In order to evaluate the effectiveness of any program, it is essential to compare offenders who receive the intervention with comparable offenders who do not receive the intervention. The best method of ensuring comparable groups and dealing with threats to internal validity (see e.g. Farrington, 2003) is to assign people at random to experimental or control conditions. There have been many reviews of the effectiveness of intervention programs (e.g. Dowden & Andrews, 2000; Latimer, 2001).

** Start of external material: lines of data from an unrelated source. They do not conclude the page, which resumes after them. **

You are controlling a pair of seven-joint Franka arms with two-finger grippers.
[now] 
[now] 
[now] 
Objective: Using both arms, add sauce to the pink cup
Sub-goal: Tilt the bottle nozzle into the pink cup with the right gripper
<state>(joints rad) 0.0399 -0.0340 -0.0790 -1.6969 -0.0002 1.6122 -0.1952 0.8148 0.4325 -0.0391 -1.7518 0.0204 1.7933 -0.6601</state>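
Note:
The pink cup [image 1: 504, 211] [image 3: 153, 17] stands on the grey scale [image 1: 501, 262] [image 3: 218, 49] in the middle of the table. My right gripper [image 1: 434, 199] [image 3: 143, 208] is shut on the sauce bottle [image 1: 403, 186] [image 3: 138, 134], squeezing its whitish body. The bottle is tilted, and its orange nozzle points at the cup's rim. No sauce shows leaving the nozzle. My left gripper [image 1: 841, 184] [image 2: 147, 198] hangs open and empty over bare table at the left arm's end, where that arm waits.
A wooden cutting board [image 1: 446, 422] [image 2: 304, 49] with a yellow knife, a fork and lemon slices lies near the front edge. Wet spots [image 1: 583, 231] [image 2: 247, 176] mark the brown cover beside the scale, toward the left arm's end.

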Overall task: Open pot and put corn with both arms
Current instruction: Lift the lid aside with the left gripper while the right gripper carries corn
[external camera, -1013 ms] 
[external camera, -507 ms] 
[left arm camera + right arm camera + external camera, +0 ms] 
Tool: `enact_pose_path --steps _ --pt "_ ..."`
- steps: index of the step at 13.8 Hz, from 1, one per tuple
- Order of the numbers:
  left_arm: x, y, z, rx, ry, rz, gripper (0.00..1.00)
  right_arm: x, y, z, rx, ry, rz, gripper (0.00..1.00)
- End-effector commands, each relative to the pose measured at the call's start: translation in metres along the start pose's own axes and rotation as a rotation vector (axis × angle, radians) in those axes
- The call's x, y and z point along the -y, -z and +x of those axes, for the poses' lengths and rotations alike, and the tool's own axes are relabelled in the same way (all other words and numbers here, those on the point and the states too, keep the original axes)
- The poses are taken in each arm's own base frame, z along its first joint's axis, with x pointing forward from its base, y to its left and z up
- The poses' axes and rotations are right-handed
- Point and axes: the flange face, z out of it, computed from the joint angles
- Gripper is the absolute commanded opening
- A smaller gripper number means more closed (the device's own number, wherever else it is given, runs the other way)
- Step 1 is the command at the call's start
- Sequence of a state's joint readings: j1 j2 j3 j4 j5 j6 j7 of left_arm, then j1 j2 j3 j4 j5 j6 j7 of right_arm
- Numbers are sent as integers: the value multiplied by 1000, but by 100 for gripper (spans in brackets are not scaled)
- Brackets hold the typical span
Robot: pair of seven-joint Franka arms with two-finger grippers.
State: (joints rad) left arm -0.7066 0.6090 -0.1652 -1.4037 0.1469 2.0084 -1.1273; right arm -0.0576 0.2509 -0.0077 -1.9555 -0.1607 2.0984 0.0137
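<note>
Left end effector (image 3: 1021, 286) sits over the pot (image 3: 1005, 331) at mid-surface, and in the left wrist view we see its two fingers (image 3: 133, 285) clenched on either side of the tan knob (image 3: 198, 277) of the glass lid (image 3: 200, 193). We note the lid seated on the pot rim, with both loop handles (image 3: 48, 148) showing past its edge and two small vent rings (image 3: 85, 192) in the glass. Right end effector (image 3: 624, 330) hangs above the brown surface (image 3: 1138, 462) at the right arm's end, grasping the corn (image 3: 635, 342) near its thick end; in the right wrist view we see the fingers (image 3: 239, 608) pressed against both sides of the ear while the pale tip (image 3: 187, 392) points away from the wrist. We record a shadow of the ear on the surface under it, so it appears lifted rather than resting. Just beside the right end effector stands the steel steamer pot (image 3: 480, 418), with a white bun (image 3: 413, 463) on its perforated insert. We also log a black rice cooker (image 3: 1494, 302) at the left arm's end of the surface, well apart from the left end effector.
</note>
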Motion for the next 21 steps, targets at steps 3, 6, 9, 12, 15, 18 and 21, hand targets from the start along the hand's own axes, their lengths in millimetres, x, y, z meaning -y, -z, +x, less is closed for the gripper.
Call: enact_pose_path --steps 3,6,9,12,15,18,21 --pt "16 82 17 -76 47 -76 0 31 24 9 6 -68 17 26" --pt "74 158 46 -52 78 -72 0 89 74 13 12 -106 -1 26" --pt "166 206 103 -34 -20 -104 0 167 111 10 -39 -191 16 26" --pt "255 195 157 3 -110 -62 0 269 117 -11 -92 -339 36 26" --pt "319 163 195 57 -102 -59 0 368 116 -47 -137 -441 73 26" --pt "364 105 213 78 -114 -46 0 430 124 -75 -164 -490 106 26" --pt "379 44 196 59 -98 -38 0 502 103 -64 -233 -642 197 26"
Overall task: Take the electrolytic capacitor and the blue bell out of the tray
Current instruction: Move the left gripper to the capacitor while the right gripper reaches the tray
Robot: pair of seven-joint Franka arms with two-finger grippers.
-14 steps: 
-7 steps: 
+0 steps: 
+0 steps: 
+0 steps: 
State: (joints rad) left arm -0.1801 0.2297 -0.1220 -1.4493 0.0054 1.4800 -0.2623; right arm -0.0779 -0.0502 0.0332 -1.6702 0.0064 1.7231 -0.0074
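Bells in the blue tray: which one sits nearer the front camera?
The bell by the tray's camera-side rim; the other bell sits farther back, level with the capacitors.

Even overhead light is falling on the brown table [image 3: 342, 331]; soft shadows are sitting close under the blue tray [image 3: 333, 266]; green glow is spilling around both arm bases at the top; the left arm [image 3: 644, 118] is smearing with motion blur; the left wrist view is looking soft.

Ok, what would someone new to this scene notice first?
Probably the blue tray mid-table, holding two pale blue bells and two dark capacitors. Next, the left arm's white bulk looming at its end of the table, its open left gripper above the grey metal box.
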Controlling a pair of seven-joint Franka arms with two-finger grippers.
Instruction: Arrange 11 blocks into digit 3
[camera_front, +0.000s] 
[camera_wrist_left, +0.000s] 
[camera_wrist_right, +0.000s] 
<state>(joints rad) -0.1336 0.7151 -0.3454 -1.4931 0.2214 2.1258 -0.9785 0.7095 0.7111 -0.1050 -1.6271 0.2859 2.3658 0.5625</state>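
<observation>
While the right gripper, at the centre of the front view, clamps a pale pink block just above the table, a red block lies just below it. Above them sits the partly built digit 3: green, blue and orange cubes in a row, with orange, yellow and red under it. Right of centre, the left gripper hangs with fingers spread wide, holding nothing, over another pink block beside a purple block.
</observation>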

Few evaluations conducted outside the USA have used randomized experiments (Farrington & Welsh, 2005, 2006). For example, in their meta-analysis of the “Reasoning and Rehabilitation” (R & R) program, Tong and Farrington (2006) found that most North American evaluations used random assignment but that most British evaluations were retrospective quasi-experimental evaluations based on comparisons of predicted and actual reconviction percentages.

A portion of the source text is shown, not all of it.